直感的な操作でデザインをしていくことが可能

また、同社では、同ツールの提供に併せて2つの開発キットも用意している。1つがPSoC3 FirstTouch Starter Kit「CY8CKIT-003」であり、各種センサやソフトウェアが含まれており、「試しに使ってもらえる構成にした」(同)としており、価格も49.99ドルとなっている。

もう1つのキットはPSoC Development Kit「CY8CKIT-001」で、PSoCのすべてのサポートを提供するもの。
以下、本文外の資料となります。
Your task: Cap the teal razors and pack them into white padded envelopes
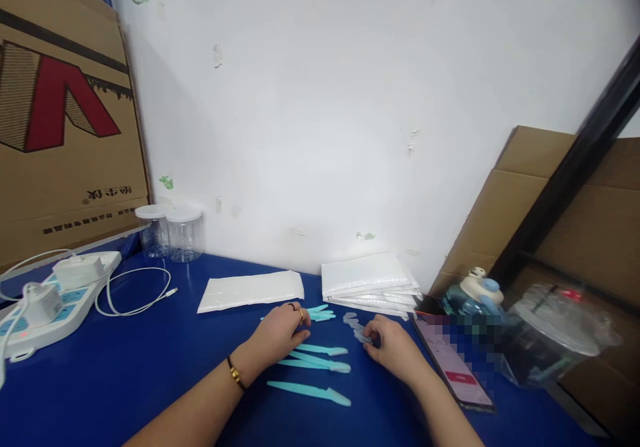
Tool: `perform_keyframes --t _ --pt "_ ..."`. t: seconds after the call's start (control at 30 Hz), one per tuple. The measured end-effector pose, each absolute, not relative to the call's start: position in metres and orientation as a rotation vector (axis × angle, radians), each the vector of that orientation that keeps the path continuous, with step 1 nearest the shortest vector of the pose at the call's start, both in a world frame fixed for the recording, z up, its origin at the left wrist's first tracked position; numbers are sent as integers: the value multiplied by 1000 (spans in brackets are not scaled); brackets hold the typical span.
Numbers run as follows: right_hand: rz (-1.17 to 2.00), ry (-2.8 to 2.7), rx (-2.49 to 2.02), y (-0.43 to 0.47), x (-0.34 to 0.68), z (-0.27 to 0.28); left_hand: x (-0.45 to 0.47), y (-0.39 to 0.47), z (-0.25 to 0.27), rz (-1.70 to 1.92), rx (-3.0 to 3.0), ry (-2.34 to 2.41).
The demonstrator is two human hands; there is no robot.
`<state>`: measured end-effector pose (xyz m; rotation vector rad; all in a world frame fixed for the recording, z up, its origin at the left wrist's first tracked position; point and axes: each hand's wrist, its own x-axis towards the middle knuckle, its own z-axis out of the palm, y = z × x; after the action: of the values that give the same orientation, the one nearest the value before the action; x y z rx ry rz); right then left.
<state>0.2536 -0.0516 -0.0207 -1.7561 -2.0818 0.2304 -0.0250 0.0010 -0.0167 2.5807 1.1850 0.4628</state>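
My left hand (283,329), wearing a ring and a bracelet, hovers low over turquoise eyebrow razors, its fingers loosely curved and the thumb apart from them. One bunch of razors (321,312) shows beyond its fingertips. Several more razors (313,362) lie below that hand, and a single razor (310,391) lies closest to me. Small translucent razor caps (351,318) are loose on the table to the right. My right hand (393,346) has its thumb and fingertips closed around a cap (361,336) at the near end of that group.
White padded envelopes (367,277) are stacked by the wall, with one envelope (253,290) further left. A phone (453,364), a clear plastic container (555,327) and a blue-and-cream figure (475,297) stand right. Left are lidded jars (185,237), a power strip (60,307) and a cable (137,315).
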Motion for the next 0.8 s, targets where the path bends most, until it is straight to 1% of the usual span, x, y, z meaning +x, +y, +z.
perform_keyframes --t 0.13,0.2,0.4,0.57,0.73,0.8 --pt "128 -2124 -1809 -52 244 -25 -29 13 -23 498 2643 1324" --pt "139 -2110 -1772 -52 242 -25 -28 17 -25 476 2644 1356" --pt "466 -1915 -1557 -53 237 -21 -24 18 -25 460 2621 1383" --pt "621 -1721 -1425 -49 233 -26 -24 12 -15 526 2569 1320" --pt "864 -1457 -1273 -47 227 -29 -24 6 -14 586 2384 1190" --pt "897 -1404 -1228 -47 225 -31 -23 5 -15 582 2330 1144"
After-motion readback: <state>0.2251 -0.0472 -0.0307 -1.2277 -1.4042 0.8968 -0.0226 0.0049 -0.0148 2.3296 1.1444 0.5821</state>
PSoCの開発基板のほか、周辺のプラグインボードなども含まれており、設計開発ツールとしてPSoC CreatorおよびPSoC Designerが含まれており、価格は249.00ドルとなっている。

開発キットも2種類用意

なお、Richardson氏は、これらのハードウェアとソフトウェアの提供について、「PSoC3とPSoC5でリソースの拡大を実現し、その利点を最大に生かすことができるソフトと開発キットも用意することができた。これらは、組み込み分野の将来のデザインを実現するものであり、ゴールはシステムエンジニアが、新しい世界を切り開くためにPSoCを活用してもらうことだ」とコメントしている。